*What to do*
From the top of the entries, reproduce each line exactly, stopping after the line that contains "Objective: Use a". Omit pictures.
*** Opening Exercise data ***
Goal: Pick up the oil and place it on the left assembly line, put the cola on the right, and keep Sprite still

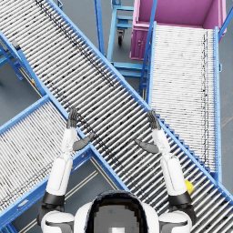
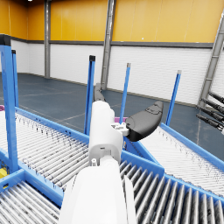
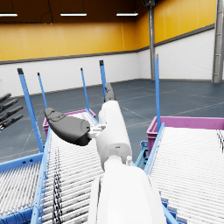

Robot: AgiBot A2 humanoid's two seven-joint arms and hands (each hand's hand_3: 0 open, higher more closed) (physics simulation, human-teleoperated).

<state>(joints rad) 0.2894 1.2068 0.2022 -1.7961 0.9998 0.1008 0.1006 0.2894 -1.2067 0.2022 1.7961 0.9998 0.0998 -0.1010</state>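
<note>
Two hands hang over the middle conveyor, one of three roller conveyors in view. The left hand and the right hand are both spread wide, fingers straight, thumbs turned toward each other, holding nothing. The left conveyor lies just outside the left hand, and the right conveyor lies outside and beyond the right hand. One pink bin stands far ahead of the right hand. One small yellow object shows behind the right hand, beside its forearm. It is too hidden to identify.
</note>
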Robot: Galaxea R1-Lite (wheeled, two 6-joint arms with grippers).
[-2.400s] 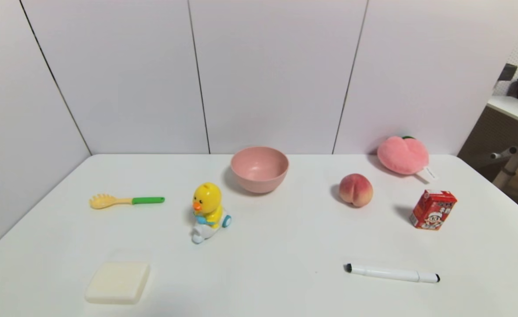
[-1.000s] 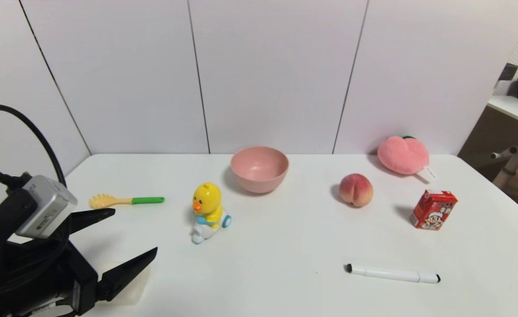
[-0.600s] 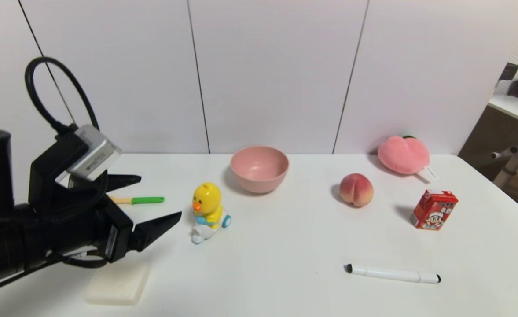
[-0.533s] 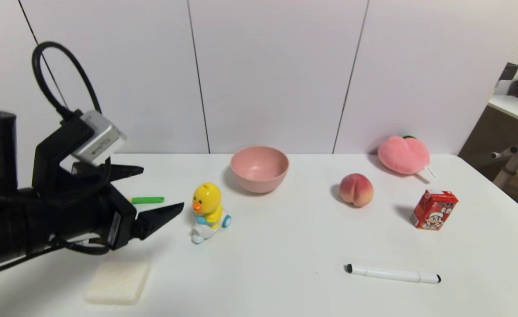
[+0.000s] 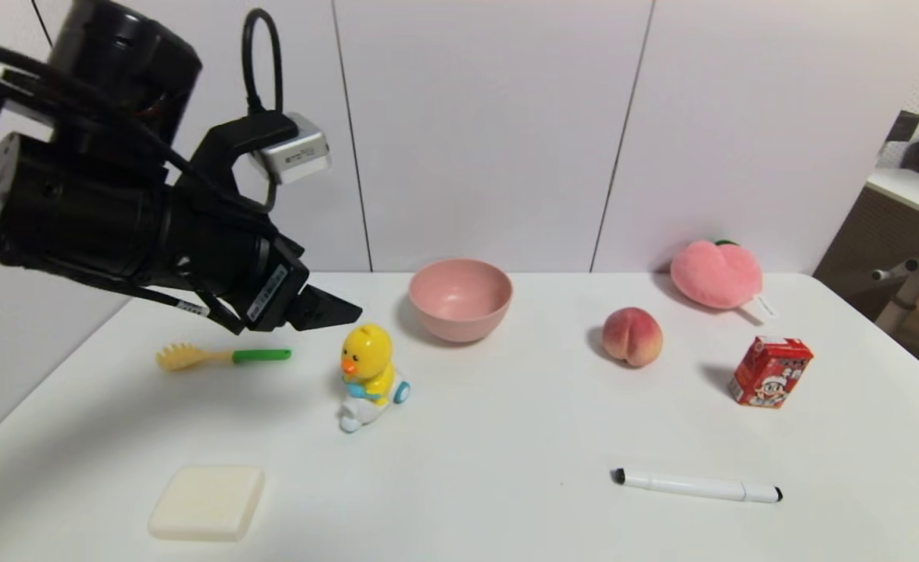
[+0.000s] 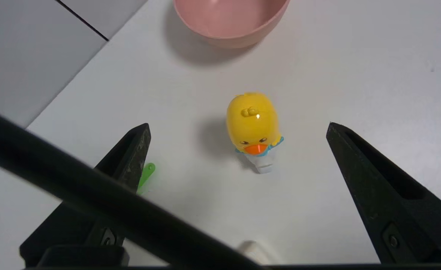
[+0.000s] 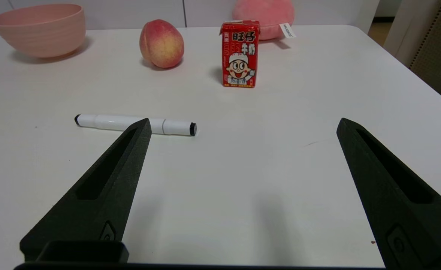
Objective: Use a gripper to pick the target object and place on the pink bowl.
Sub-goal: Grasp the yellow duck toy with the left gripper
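One yellow duck toy (image 5: 368,373) with orange beak rides a white car; one pink bowl (image 5: 460,299) at its 1 o'clock; left claw (image 6: 238,125) gapes wide above.

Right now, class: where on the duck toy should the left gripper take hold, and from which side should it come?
Probably the duck toy's rounded yellow head, from above. It stands upright on its small car, clear of the pink bowl, and the open left gripper already hangs over it, fingers either side; the car below looks too low to pinch.

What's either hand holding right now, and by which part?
Nothing. The left hand hangs open above the duck toy, not touching it. The right hand is open over bare table.
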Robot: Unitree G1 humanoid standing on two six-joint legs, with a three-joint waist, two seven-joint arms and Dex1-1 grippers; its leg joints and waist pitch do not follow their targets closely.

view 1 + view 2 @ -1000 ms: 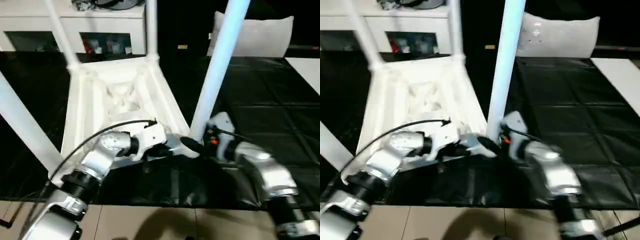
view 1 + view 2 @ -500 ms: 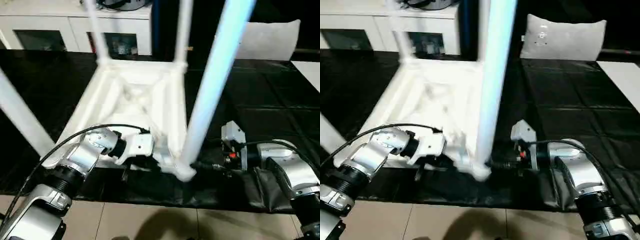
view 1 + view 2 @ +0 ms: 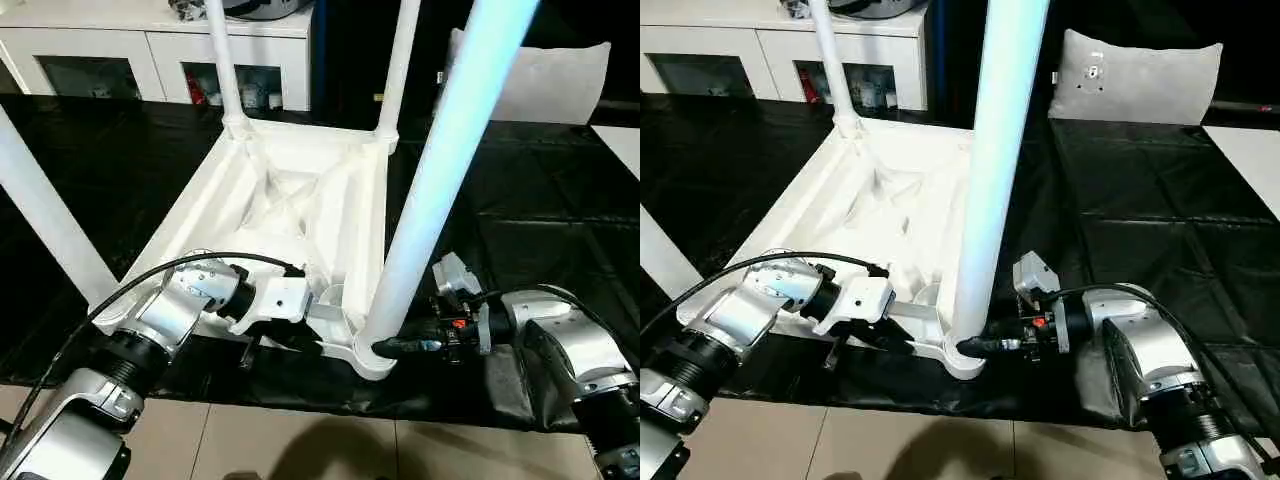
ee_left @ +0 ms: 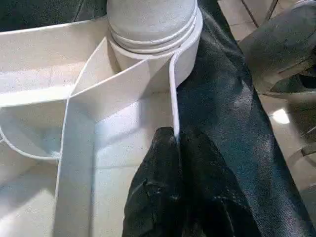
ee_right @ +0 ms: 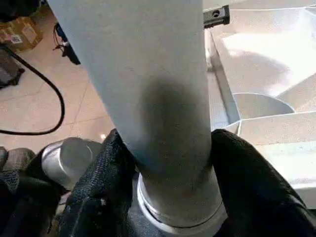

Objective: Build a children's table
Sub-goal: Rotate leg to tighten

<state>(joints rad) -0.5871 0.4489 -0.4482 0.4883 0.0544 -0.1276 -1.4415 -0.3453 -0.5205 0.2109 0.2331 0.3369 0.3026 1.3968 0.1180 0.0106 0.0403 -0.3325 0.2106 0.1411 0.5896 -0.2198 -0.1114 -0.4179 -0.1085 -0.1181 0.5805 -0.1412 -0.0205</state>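
Four white tapered legs now seated, the upturned white plastic children's table (image 3: 300,200) has swung round; the right tool (image 5: 163,163) has clamped the lower-centre leg (image 3: 440,170) and the left tool (image 4: 175,148) stays pinched on a rib.

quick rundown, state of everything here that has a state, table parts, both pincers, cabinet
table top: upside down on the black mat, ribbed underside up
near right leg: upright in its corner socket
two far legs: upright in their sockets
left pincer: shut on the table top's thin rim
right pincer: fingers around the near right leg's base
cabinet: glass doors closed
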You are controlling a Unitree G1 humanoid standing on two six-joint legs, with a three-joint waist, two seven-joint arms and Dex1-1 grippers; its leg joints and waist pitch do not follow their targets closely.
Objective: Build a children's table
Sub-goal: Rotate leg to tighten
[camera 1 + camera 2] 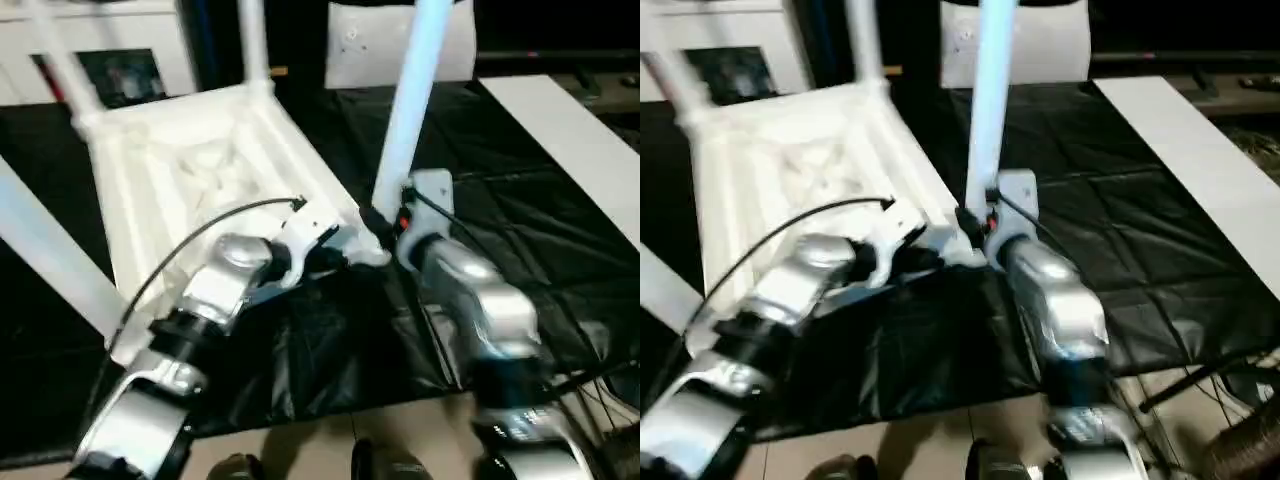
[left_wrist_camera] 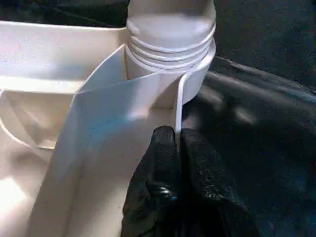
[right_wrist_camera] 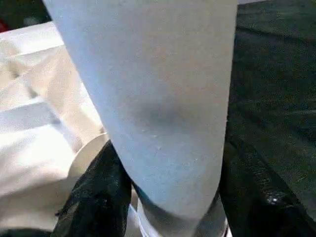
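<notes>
Left gripper fingers pinch the tabletop rim; right gripper fingers clamp the leg, which could cross-thread if tilted

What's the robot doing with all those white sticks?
It is building a little table, which lies upside down on a black sheet. The right gripper holds a leg standing in a corner socket near the robot. The left gripper pinches the tabletop rim beside it. Other legs already stick up.
</notes>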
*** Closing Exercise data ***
*Answer box*
Goal: Pick up the oil and place it on the left assembly line, put the cola on the right, and keep Sprite still


Robot: AgiBot A2 humanoid's two seven-joint arms and hands (each hand's hand_3: 0 open, higher more closed) (physics simulation, human-teleoperated).

<state>(joints rad) 0.2894 1.2068 0.2022 -1.7961 0.9998 0.1008 0.1006 0.2894 -1.2067 0.2022 1.7961 0.9998 0.0998 -0.1010</state>
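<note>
Two hands hang over the middle conveyor, one of three roller conveyors in view. The left hand and the right hand are both spread wide, fingers straight, thumbs turned toward each other, holding nothing. The left conveyor lies just outside the left hand, and the right conveyor lies outside and beyond the right hand. One pink bin stands far ahead of the right hand. One small yellow object shows behind the right hand, beside its forearm. It is too hidden to identify.
</note>
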Robot: Galaxea R1-Lite (wheeled, two 6-joint arms with grippers).
[-2.400s] 
[-1.000s] 
[-0.600s] 
[-0.533s] 
[+0.000s] 
[+0.000s] 
[+0.000s] 
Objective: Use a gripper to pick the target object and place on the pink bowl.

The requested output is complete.